◆ THE PROBLEM
Return each record unchanged and drop the images.

--------------------

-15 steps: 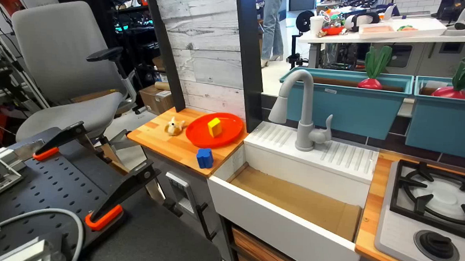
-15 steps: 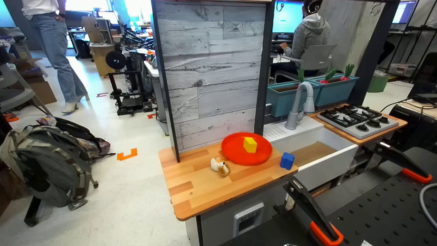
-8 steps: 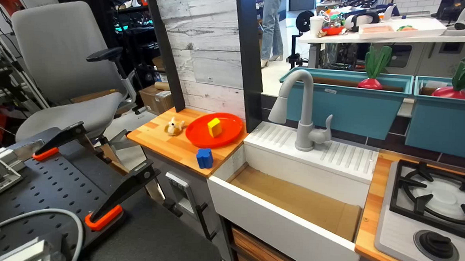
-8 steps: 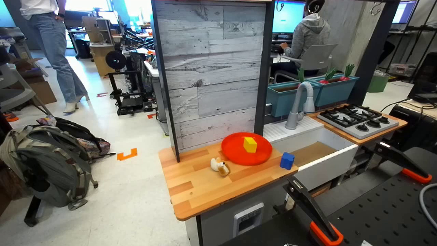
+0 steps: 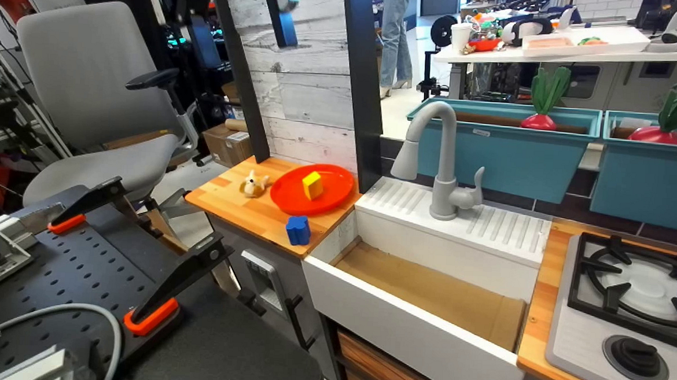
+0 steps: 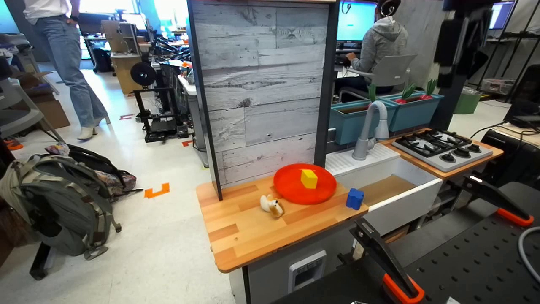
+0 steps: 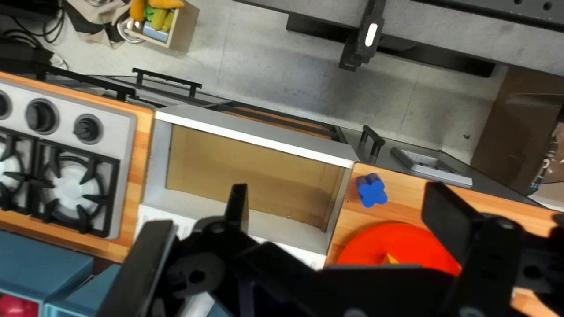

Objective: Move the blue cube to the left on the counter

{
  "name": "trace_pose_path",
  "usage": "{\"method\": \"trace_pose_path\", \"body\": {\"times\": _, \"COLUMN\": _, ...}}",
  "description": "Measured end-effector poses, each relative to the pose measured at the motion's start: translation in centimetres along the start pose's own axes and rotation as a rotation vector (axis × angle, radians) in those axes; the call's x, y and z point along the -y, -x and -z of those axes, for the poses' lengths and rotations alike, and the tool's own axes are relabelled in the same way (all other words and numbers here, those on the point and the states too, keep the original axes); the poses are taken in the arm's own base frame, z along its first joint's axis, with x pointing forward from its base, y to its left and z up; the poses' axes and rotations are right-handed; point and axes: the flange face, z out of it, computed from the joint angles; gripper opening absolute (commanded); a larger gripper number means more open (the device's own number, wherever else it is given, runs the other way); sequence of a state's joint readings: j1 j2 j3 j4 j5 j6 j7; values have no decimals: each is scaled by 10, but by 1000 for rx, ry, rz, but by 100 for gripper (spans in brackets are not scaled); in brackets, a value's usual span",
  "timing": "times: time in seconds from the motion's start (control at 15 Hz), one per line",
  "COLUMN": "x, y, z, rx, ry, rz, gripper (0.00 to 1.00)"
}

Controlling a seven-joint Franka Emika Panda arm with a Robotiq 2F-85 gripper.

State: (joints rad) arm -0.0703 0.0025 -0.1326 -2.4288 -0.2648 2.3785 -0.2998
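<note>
1. The blue cube (image 6: 355, 199) is standing on the counter (image 6: 253, 236), tucked into the corner where the front edge meets the side of the sink (image 6: 400, 210). Both edges are just beside it, so not much wood to spare on those two sides.
2. Most of the elbow room is away from the sink: in an exterior view a strip of bare wood runs along the front edge from the cube to the rounded end corner.
3. Behind that strip there's an orange plate (image 6: 291, 192) with a yellow block (image 6: 309, 179) on it. The plate is near the cube but apart from it; the wrist view shows a sliver of wood between them.
4. Further along, a little cream-and-brown toy (image 6: 276, 210) sits on the wood near the plate, set back from the front edge. A tall wood-look panel (image 6: 261, 97) rises along most of the back.
5. As for the gripper (image 7: 341, 200): in the wrist view its fingers (image 7: 445, 215) are spread wide, let go rather than clenched, and you look down between them at the cube.
6. The cube is well below the fingertips, resting on the wood. In both exterior views the gripper is just a blurry dark shape at the top of the frame, well apart from the counter.
</note>
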Motion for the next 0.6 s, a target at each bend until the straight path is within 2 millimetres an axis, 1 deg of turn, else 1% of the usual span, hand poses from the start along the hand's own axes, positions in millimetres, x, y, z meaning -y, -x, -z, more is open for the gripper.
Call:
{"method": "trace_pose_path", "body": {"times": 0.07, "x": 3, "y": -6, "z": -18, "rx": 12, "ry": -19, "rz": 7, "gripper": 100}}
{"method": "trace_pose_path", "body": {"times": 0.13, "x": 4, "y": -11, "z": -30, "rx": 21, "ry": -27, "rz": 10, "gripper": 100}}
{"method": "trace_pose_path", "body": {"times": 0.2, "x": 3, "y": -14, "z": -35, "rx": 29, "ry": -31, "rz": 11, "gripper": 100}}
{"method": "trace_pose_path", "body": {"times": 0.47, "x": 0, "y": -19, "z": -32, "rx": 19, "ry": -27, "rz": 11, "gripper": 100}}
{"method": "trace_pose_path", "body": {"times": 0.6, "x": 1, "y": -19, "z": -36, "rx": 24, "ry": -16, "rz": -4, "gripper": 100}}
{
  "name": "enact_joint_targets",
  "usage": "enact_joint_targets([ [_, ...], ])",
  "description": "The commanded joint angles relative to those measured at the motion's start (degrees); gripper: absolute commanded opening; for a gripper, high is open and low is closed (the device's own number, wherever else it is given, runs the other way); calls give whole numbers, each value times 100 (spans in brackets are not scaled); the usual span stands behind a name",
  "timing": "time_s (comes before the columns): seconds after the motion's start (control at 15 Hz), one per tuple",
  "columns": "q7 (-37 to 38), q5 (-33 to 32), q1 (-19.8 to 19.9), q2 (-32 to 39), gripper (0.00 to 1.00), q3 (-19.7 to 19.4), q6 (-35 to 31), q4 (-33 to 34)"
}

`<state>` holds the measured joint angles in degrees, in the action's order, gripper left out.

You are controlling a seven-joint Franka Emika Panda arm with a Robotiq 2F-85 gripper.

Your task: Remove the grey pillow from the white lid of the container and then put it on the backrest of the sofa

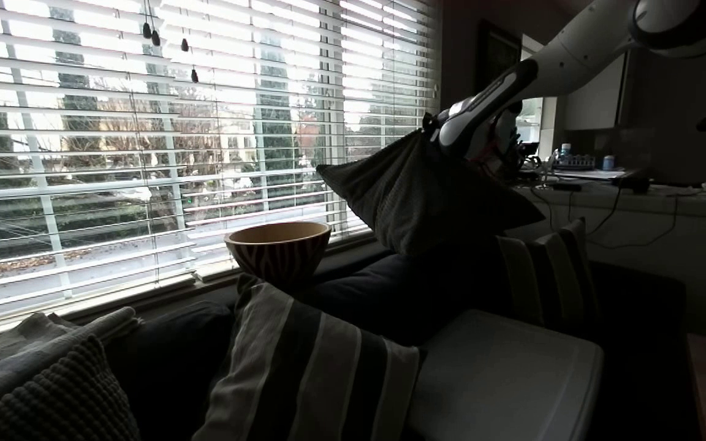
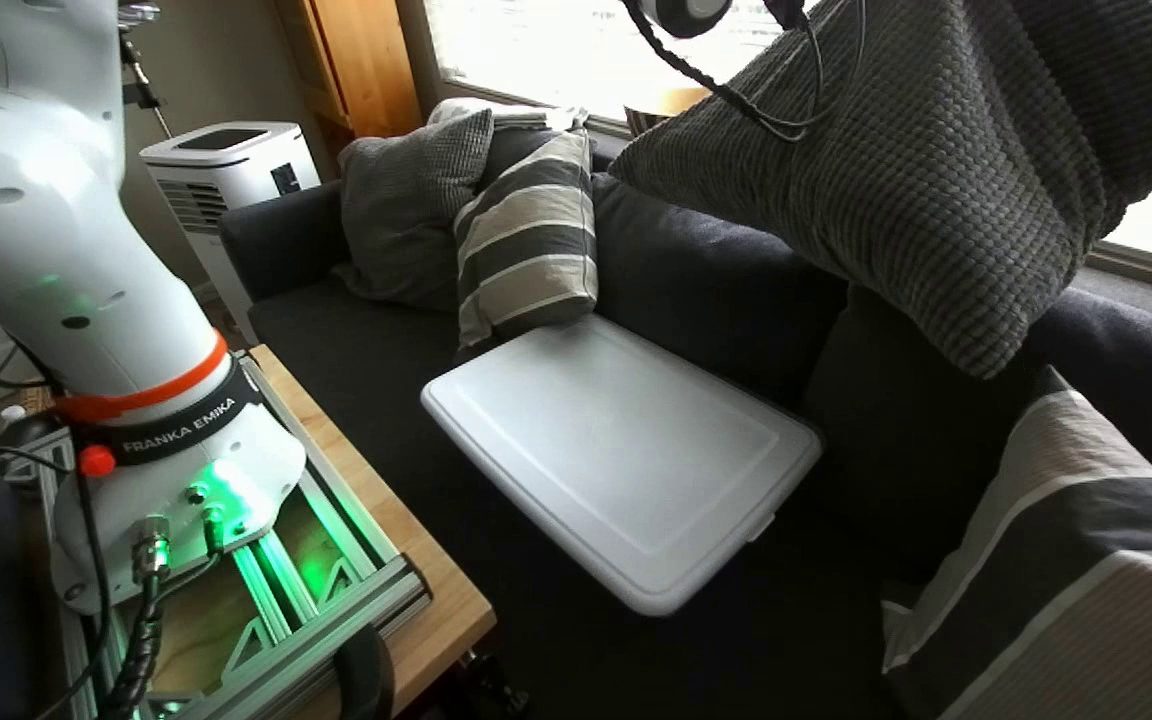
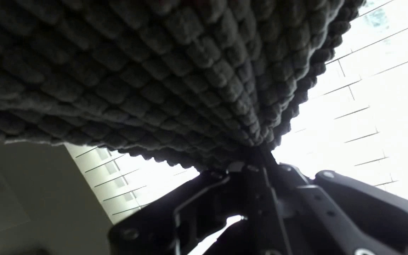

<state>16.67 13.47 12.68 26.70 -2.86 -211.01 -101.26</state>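
Gripper (image 3: pixel 257 157) clenched on a bunched portion of the grey pillow (image 2: pixel 926 170), presumably so that one pinch carries the whole soft load; the rest sags. Pillow position: aloft, near the sofa backrest (image 2: pixel 716 262) (contact cannot be confirmed), likely held high for clearance. Farther out, the white lid (image 2: pixel 626 450) lies free of it, so removal appears complete, placement pending.

The wrist view looks from just behind the fingers (image 3: pixel 260 191) into the grey pillow (image 3: pixel 190 78). In an exterior view the camera faces blinds (image 1: pixel 163 141), well apart from the fingers. In an exterior view the camera looks down, near the robot base (image 2: pixel 176 480), at the lid (image 2: pixel 626 450). Both exterior views share bowl (image 1: pixel 276 260) and lid, lower than the fingers.
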Motion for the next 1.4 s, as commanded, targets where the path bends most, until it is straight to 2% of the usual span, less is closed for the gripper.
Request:
enact_joint_targets([
  [0.0, 421, -666, 333, 894, 1, 284, -464, 1336],
  [0.13, 550, -1033, 499, 1255, 1, 388, -493, 1864],
  [0.47, 768, -1402, 806, 2111, 1, 551, -759, 2916],
  [0.73, 560, -926, 803, 2708, 1, 549, -1188, 3336],
  [0.8, 522, -792, 779, 2810, 17, 533, -1225, 3393],
  [0.87, 468, -660, 753, 2845, 28, 513, -1208, 3382],
  [1.0, 294, -294, 687, 2875, 42, 462, -1097, 3483],
  [1.13, -238, 428, 505, 2620, 58, 310, -697, 3299],
  [1.33, -1281, 1669, 94, 2225, 80, -133, -129, 2971],
])
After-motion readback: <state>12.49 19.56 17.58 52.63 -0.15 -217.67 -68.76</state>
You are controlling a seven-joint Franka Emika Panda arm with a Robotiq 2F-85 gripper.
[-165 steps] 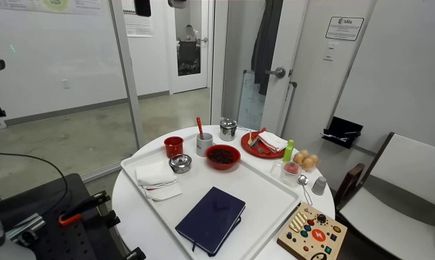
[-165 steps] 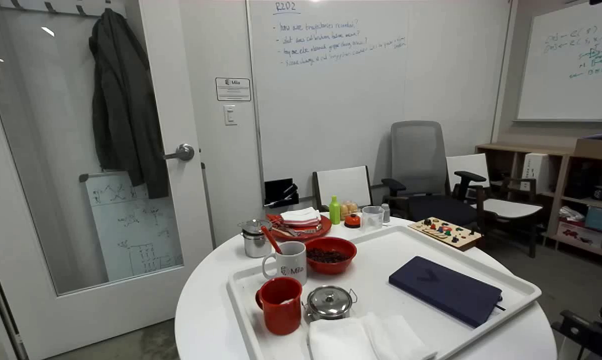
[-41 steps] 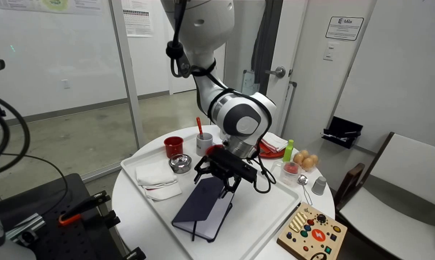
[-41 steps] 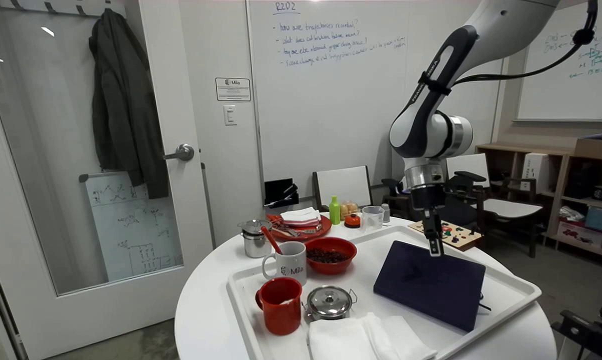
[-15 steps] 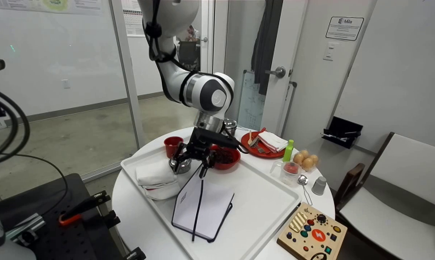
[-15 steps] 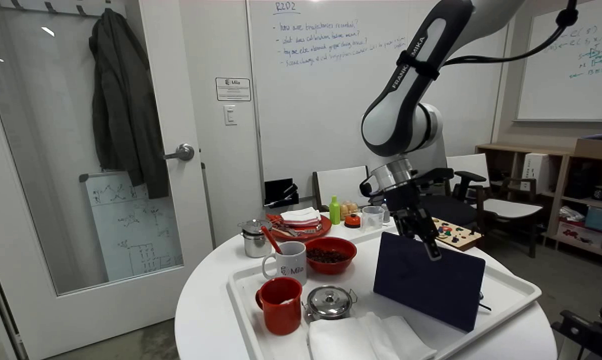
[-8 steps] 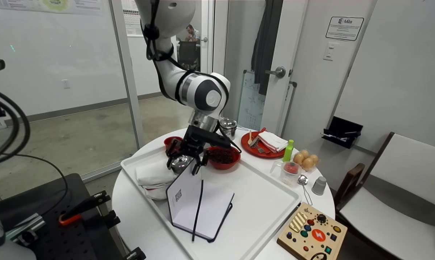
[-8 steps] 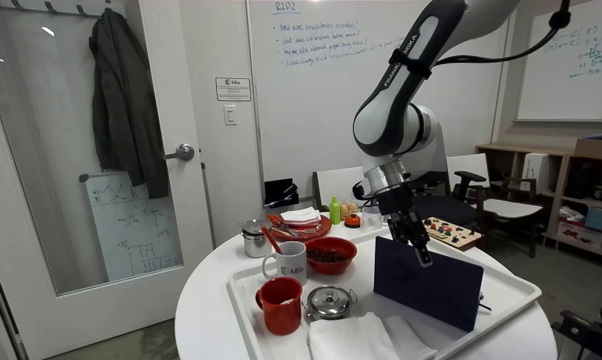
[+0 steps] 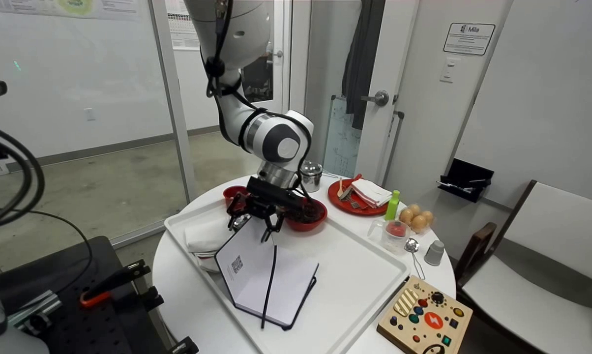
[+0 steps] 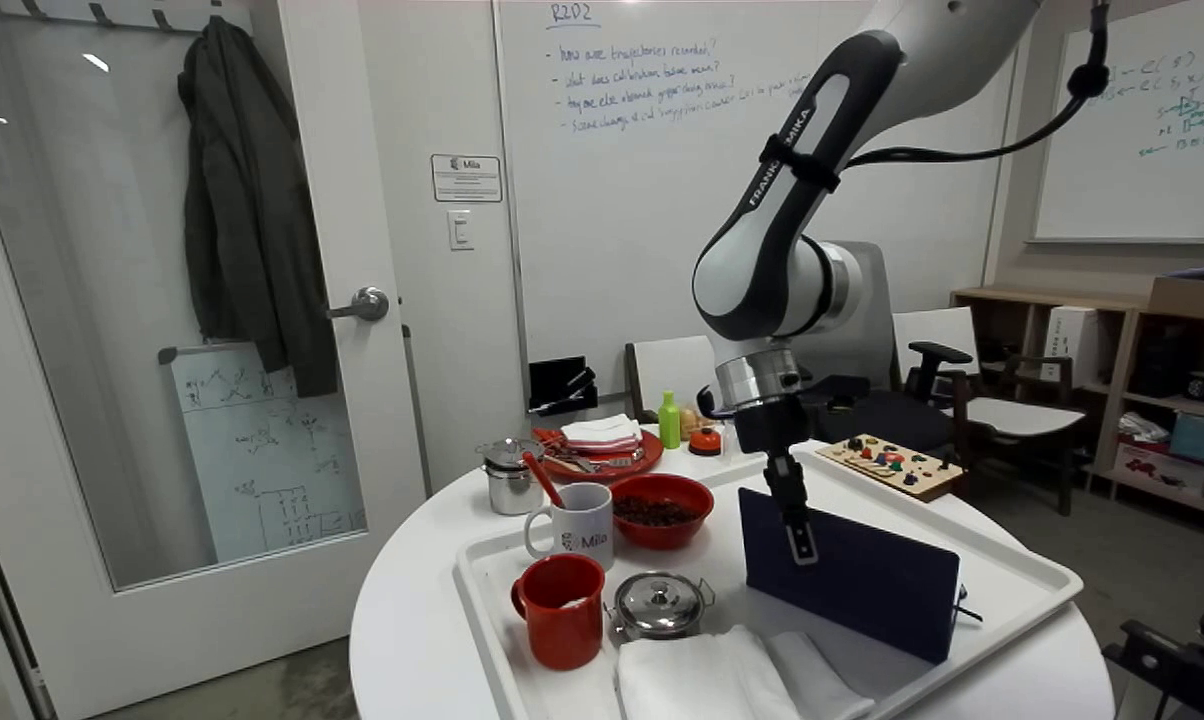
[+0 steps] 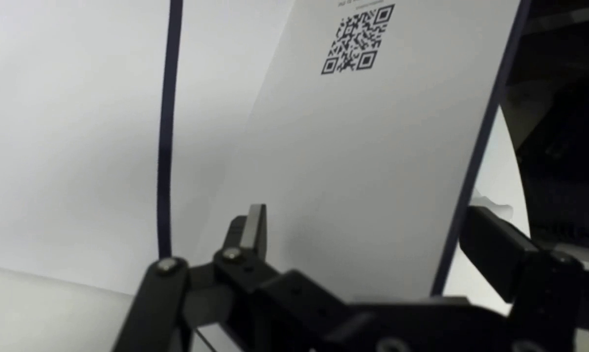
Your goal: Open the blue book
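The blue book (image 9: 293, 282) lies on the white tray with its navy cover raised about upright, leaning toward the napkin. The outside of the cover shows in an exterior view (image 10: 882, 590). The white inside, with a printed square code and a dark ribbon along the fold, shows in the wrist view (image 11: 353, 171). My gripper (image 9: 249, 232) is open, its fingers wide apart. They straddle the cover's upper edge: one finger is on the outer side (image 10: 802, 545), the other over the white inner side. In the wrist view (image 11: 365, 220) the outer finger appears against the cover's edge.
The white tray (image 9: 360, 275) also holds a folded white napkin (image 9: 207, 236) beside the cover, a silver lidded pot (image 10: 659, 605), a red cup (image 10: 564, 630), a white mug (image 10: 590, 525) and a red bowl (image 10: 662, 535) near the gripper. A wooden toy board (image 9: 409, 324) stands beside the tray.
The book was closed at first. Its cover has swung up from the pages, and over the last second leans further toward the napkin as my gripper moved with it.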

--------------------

◆ SOLUTION TO THE PROBLEM
-15 steps: 
-15 steps: 
-8 steps: 
-8 steps: 
+0 steps: 
+0 steps: 
+0 steps: 

Objective: Move the blue cube to the left on the counter

{
  "name": "trace_pose_path",
  "usage": "{\"method\": \"trace_pose_path\", \"body\": {\"times\": _, \"COLUMN\": _, ...}}",
  "description": "Measured end-effector poses, each relative to the pose measured at the motion's start: translation in centimetres along the start pose's own axes and rotation as a rotation vector (axis × angle, radians) in those axes; the call's x, y and z point along the -y, -x and -z of those axes, for the poses' lengths and rotations alike, and the tool's own axes are relabelled in the same way (all other words and numbers here, those on the point and the states too, keep the original axes); the poses are taken in the arm's own base frame, z along its first joint's axis, with x pointing forward from its base, y to its left and z up; the poses' axes and rotations are right-handed; point and axes: the flange face, z out of it, computed from the joint angles; gripper opening absolute (commanded); a larger gripper number means more open (the device's own number, wherever else it is given, runs the other way); sequence of a state's joint readings: j1 j2 j3 j4 j5 j6 j7; values have no decimals: each is scaled by 10, but by 1000 for rx, ry, rz, but by 100 for gripper (spans in brackets are not scaled); in brackets, a value's usual span",
  "timing": "times: time in seconds from the motion's start (control at 15 Hz), one per line",
  "COLUMN": "x, y, z, rx, ry, rz, gripper (0.00 to 1.00)"
}

Controlling a seven-joint Franka Emika Panda arm with a Robotiq 2F-85 gripper.

State: (joints rad) arm -0.0703 0.0025 -0.1326 -2.4288 -0.2648 2.3785 -0.2998
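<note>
1. The blue cube (image 6: 355, 199) is standing on the counter (image 6: 253, 236), tucked into the corner where the front edge meets the side of the sink (image 6: 400, 210). Both edges are just beside it, so not much wood to spare on those two sides.
2. Most of the elbow room is away from the sink: in an exterior view a strip of bare wood runs along the front edge from the cube to the rounded end corner.
3. Behind that strip there's an orange plate (image 6: 291, 192) with a yellow block (image 6: 309, 179) on it. The plate is near the cube but apart from it; the wrist view shows a sliver of wood between them.
4. Further along, a little cream-and-brown toy (image 6: 276, 210) sits on the wood near the plate, set back from the front edge. A tall wood-look panel (image 6: 261, 97) rises along most of the back.
5. As for the gripper (image 7: 341, 200): in the wrist view its fingers (image 7: 445, 215) are spread wide, let go rather than clenched, and you look down between them at the cube.
6. The cube is well below the fingertips, resting on the wood. In both exterior views the gripper is just a blurry dark shape at the top of the frame, well apart from the counter.
</note>
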Motion for the next 0.6 s, a target at each bend until the straight path is within 2 millimetres an axis, 1 deg of turn, else 1% of the usual span, hand poses from the start along the hand's own axes, positions in millimetres, x, y, z meaning -y, -x, -z, more is open for the gripper.
Call:
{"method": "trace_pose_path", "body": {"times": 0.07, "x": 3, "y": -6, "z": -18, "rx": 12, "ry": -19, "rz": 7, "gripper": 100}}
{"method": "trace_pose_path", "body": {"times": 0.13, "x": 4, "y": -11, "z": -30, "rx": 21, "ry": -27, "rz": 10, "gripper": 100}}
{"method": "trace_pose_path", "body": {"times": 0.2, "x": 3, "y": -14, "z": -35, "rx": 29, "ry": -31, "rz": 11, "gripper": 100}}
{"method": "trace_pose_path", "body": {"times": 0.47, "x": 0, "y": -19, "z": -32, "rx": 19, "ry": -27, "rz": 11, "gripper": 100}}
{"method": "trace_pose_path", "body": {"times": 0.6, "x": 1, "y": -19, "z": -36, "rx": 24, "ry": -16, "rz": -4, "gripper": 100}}
{
  "name": "enact_joint_targets",
  "usage": "enact_joint_targets([ [_, ...], ])",
  "description": "The commanded joint angles relative to those measured at the motion's start (degrees); gripper: absolute commanded opening; for a gripper, high is open and low is closed (the device's own number, wherever else it is given, runs the other way); calls give whole numbers, each value times 100 (spans in brackets are not scaled); the usual span stands behind a name",
  "timing": "time_s (comes before the columns): seconds after the motion's start (control at 15 Hz), one per tuple",
  "columns": "q7 (-37 to 38), q5 (-33 to 32), q1 (-19.8 to 19.9), q2 (-32 to 39), gripper (0.00 to 1.00), q3 (-19.7 to 19.4), q6 (-35 to 31), q4 (-33 to 34)"
}

`<state>` holds the measured joint angles in degrees, in the action's order, gripper left out.

You are controlling a seven-joint Franka Emika Panda arm with a Robotiq 2F-85 gripper.

Your task: Remove the grey pillow from the white lid of the container and then put it on the backrest of the sofa


<state>16.67 13.47 12.68 26.70 -2.86 -211.01 -101.26</state>
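Gripper (image 3: pixel 257 157) clenched on a bunched portion of the grey pillow (image 2: pixel 926 170), presumably so that one pinch carries the whole soft load; the rest sags. Pillow position: aloft, near the sofa backrest (image 2: pixel 716 262) (contact cannot be confirmed), likely held high for clearance. Farther out, the white lid (image 2: pixel 626 450) lies free of it, so removal appears complete, placement pending.

The wrist view looks from just behind the fingers (image 3: pixel 260 191) into the grey pillow (image 3: pixel 190 78). In an exterior view the camera faces blinds (image 1: pixel 163 141), well apart from the fingers. In an exterior view the camera looks down, near the robot base (image 2: pixel 176 480), at the lid (image 2: pixel 626 450). Both exterior views share bowl (image 1: pixel 276 260) and lid, lower than the fingers.
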Motion for the next 1.4 s, as commanded, targets where the path bends most, until it is straight to 2% of the usual span, less is closed for the gripper.
Request:
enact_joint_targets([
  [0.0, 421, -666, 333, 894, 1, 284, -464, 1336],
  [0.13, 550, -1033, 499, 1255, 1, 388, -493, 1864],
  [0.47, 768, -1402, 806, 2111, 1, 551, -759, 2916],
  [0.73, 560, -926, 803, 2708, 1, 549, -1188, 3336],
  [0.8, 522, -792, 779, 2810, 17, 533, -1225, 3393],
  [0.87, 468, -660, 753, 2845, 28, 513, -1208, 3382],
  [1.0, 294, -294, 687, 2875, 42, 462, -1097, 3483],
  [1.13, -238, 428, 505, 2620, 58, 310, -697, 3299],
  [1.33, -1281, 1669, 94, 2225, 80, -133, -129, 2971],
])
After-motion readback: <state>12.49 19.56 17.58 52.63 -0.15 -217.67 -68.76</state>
You are controlling a seven-joint Franka Emika Panda arm with a Robotiq 2F-85 gripper.
[-165 steps] 
[-165 steps] 
[-41 steps] 
[-41 steps] 
[-15 steps] 
[-15 steps] 
[-8 steps] 
[-8 steps] 
[+0 steps] 
[+0 steps] 
[+0 steps] 
Your goal: Open the blue book
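The blue book (image 9: 293, 282) lies on the white tray with its navy cover raised about upright, leaning toward the napkin. The outside of the cover shows in an exterior view (image 10: 882, 590). The white inside, with a printed square code and a dark ribbon along the fold, shows in the wrist view (image 11: 353, 171). My gripper (image 9: 249, 232) is open, its fingers wide apart. They straddle the cover's upper edge: one finger is on the outer side (image 10: 802, 545), the other over the white inner side. In the wrist view (image 11: 365, 220) the outer finger appears against the cover's edge.
The white tray (image 9: 360, 275) also holds a folded white napkin (image 9: 207, 236) beside the cover, a silver lidded pot (image 10: 659, 605), a red cup (image 10: 564, 630), a white mug (image 10: 590, 525) and a red bowl (image 10: 662, 535) near the gripper. A wooden toy board (image 9: 409, 324) stands beside the tray.
The book was closed at first. Its cover has swung up from the pages, and over the last second leans further toward the napkin as my gripper moved with it.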

That is the complete output for this exercise.